__Dataset excerpt__.
_____
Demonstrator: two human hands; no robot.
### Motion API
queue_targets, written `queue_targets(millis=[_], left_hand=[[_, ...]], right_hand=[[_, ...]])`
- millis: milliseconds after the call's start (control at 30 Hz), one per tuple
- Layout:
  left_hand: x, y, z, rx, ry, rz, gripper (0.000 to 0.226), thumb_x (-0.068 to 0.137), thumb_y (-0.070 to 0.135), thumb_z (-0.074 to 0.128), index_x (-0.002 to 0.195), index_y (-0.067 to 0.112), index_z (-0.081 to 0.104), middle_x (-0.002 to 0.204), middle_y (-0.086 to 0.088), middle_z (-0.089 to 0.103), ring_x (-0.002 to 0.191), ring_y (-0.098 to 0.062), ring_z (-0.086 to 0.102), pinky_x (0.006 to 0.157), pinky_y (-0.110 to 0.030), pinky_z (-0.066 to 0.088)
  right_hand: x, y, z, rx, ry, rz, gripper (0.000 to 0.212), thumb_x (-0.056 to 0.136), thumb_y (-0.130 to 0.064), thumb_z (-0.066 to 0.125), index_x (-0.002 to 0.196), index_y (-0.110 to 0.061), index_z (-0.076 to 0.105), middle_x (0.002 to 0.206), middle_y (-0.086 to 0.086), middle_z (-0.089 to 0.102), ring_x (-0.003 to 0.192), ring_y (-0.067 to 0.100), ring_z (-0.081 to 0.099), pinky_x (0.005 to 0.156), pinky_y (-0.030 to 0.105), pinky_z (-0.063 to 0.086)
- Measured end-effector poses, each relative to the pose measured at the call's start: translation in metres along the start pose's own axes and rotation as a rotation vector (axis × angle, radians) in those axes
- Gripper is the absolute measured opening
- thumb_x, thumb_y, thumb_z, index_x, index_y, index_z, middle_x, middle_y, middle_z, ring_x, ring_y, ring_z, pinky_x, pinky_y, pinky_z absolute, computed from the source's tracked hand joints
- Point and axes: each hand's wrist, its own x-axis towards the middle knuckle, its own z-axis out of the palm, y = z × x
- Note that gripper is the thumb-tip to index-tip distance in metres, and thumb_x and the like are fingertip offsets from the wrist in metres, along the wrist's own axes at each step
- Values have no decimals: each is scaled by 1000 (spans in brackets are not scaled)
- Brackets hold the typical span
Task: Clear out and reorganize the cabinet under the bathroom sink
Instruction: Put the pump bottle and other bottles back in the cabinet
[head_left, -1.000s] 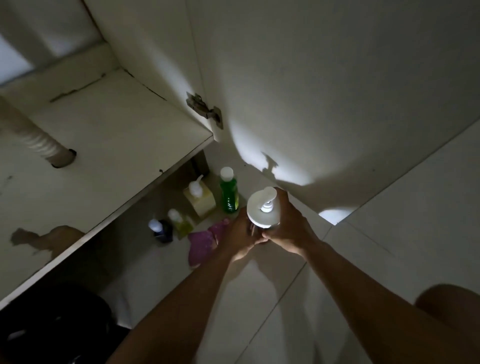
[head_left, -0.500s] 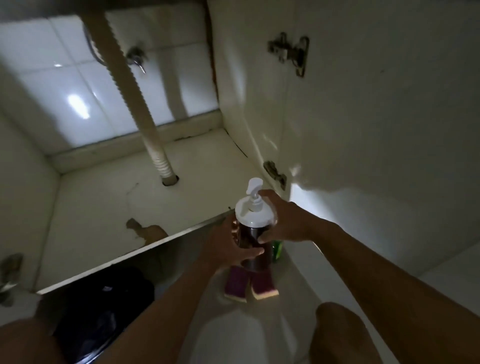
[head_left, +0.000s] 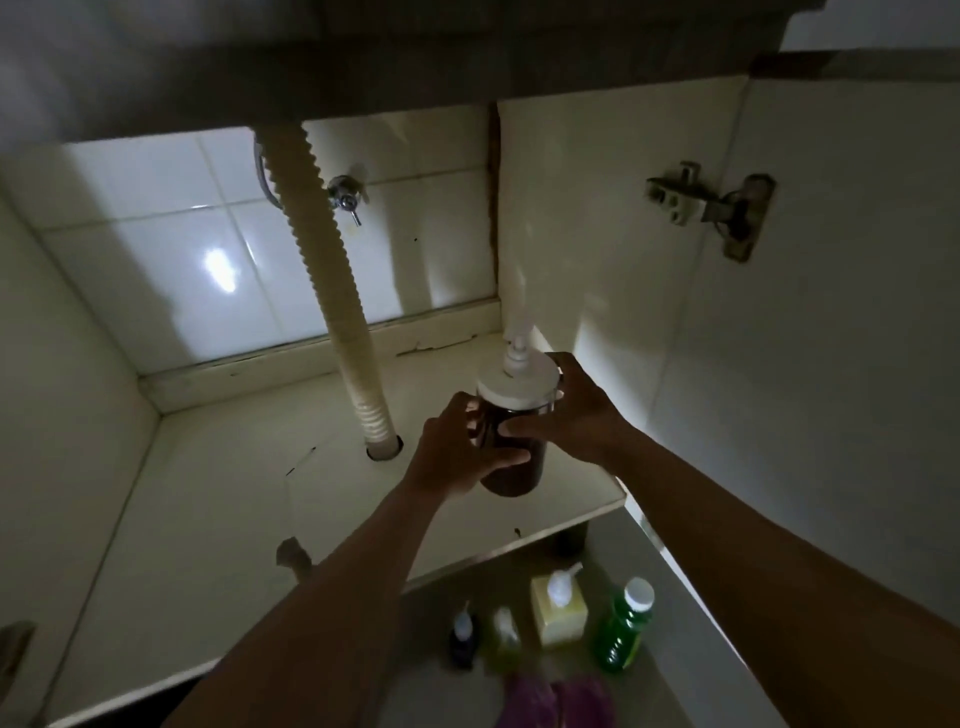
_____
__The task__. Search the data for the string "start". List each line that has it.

__Output for this task__.
- millis: milliseconds after the call's start (control at 30 Hz), one per tuple
- Measured end-effector poses, each relative to the pose measured at the call's start: translation in metres along the start pose's own axes and rotation as a rotation vector (axis × angle, radians) in those axes

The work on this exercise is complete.